Notice 2013-54 considered HRAs to be just that, and now HRAs – with extremely limited carve-outs – are going the way of the dodo bird.

Let’s put a twist on the HRA example. Let’s say that you buy and your employer reimburses you for health insurance. Can that reimbursement be left off your W-2?

The New York Times was addressing that question.

Let’s go through the decision grid. I see three general ways an employer can approach health insurance:

(1)  The employer provides you with health insurance.
a.     In which case the rest of this discussion does not apply
(2)  The employer does not provide you with health insurance.
a.     Your employer may have issues depending on whether it has 50 employees or more.
                                                              i.     If no, there are no penalties.
                                                            ii.     If yes, your employer has penalties.
b.    You still have no insurance, though.
(3)  The employer does not provide you with health insurance but it does provide you with money to buy health insurance.
a.     Again, your employer may have penalties, depending on whether it has 50 or more employees.
b.    You have more money, but … do you have to pay tax on that money?

Since before Alaska and Hawaii became states, the answer to that question has been “No.”

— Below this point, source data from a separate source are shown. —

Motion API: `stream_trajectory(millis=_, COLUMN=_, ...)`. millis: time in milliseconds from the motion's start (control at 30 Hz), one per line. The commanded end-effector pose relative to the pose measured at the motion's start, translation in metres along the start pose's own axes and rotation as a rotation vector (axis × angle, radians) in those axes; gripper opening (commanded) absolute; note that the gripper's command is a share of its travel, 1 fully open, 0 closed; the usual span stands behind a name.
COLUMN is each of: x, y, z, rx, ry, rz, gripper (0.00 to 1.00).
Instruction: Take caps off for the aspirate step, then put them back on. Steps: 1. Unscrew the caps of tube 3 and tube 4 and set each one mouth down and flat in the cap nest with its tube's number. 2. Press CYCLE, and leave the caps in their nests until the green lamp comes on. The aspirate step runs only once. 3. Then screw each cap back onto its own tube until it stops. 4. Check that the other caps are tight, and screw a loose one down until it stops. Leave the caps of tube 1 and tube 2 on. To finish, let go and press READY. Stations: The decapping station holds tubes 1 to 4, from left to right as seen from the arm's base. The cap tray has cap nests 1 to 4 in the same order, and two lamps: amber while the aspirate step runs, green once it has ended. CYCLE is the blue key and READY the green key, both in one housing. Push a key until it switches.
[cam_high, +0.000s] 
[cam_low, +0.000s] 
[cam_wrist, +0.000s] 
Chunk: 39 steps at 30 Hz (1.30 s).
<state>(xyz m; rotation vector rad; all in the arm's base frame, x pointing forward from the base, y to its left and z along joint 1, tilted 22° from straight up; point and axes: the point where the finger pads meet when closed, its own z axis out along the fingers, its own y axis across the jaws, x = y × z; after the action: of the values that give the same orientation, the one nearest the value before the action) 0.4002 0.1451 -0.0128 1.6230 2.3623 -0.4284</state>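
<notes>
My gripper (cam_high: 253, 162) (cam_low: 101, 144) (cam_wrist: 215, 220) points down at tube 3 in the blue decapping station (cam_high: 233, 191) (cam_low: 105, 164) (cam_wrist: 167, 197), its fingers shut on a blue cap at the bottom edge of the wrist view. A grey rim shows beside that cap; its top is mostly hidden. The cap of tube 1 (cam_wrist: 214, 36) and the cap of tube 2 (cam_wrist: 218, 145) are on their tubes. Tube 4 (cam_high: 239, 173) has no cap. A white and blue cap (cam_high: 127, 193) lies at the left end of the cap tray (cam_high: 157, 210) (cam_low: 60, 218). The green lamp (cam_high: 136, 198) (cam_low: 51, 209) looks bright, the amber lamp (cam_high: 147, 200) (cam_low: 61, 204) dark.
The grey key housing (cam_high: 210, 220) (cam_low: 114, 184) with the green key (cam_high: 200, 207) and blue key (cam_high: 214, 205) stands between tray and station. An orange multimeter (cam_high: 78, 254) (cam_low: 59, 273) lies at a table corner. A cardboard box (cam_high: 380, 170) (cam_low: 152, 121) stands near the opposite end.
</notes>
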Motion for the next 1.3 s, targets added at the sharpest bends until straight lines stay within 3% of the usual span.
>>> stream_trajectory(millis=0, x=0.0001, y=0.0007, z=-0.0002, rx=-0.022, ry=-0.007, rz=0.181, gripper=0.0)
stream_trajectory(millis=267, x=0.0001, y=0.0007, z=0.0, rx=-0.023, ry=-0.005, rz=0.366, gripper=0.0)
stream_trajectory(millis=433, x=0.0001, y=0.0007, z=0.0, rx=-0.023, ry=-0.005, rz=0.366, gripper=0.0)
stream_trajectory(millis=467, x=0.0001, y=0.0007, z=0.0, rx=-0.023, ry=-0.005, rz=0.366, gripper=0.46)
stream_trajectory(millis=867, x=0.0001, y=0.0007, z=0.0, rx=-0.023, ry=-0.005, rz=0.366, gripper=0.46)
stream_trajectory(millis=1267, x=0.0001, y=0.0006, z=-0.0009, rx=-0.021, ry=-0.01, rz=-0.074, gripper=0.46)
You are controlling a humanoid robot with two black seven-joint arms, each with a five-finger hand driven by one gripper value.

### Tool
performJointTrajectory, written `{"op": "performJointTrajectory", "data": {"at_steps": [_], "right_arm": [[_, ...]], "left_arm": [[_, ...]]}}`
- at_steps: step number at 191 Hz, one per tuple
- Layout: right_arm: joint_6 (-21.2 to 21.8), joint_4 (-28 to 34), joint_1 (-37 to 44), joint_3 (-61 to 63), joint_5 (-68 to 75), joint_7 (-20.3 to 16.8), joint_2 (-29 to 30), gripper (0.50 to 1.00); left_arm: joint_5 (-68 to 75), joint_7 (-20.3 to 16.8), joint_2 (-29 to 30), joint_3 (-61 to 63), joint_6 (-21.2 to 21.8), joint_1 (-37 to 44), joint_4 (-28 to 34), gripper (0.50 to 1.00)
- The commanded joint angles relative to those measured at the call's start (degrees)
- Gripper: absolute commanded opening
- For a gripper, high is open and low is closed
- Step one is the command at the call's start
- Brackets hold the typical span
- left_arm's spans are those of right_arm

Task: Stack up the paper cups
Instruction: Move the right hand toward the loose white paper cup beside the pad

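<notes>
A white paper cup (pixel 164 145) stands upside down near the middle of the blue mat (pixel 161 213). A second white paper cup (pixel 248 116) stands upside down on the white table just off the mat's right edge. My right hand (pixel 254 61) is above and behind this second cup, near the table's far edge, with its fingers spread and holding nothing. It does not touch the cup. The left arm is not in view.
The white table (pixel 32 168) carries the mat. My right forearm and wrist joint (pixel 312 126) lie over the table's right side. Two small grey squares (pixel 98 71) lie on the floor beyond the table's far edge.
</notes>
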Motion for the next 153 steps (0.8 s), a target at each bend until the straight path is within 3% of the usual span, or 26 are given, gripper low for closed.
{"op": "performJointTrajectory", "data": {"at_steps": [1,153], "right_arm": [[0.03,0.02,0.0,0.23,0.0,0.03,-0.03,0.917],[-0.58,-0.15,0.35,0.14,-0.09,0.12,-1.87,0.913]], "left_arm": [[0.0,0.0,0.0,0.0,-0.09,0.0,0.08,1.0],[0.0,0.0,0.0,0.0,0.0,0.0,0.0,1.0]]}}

With ObamaCare, the answer is now “Yes.”

The IRS has stated that any monies provided by your employer in scenario (3) above have to be included on your W-2. This means of course that you are paying taxes on it, and your employer is also paying taxes on it. You and your employer are unhappy with this. Retailers, homebuilders and car dealers are also unhappy with this, as you will have less after-tax money to spend with them. The only one who is happy with this is the government.

You know that there will be employers who are uninformed of these new rules - or informed but not care about any new rules. What will be their penalty for noncompliance?

That is what the IRS clarified last week. The penalty is $100 per day. Yes, that is $100 times 365 days = $36,500 per year. For each employee.

Let’s gain altitude and get some perspective on why the government is being so harsh. 

Remember that policies on the individual health exchanges are eligible for subsidy if one’s family income is less than 400% of the poverty line. The government does not want an employee to go the exchange and possibly receive a government subsidy at the same time that his/her employer is also providing a nontaxable employee benefit. That would be a double-dip.

You have to admit, it is a valid point.

It is also a valid point to question what the real government policy is here: for you to have health insurance or for the government to tax you? If the former, then the government could have reduced – or denied – health exchange subsidies to compensate for an employer reimbursement plan. If the latter, then the most recent IRS pronouncement makes perfect sense.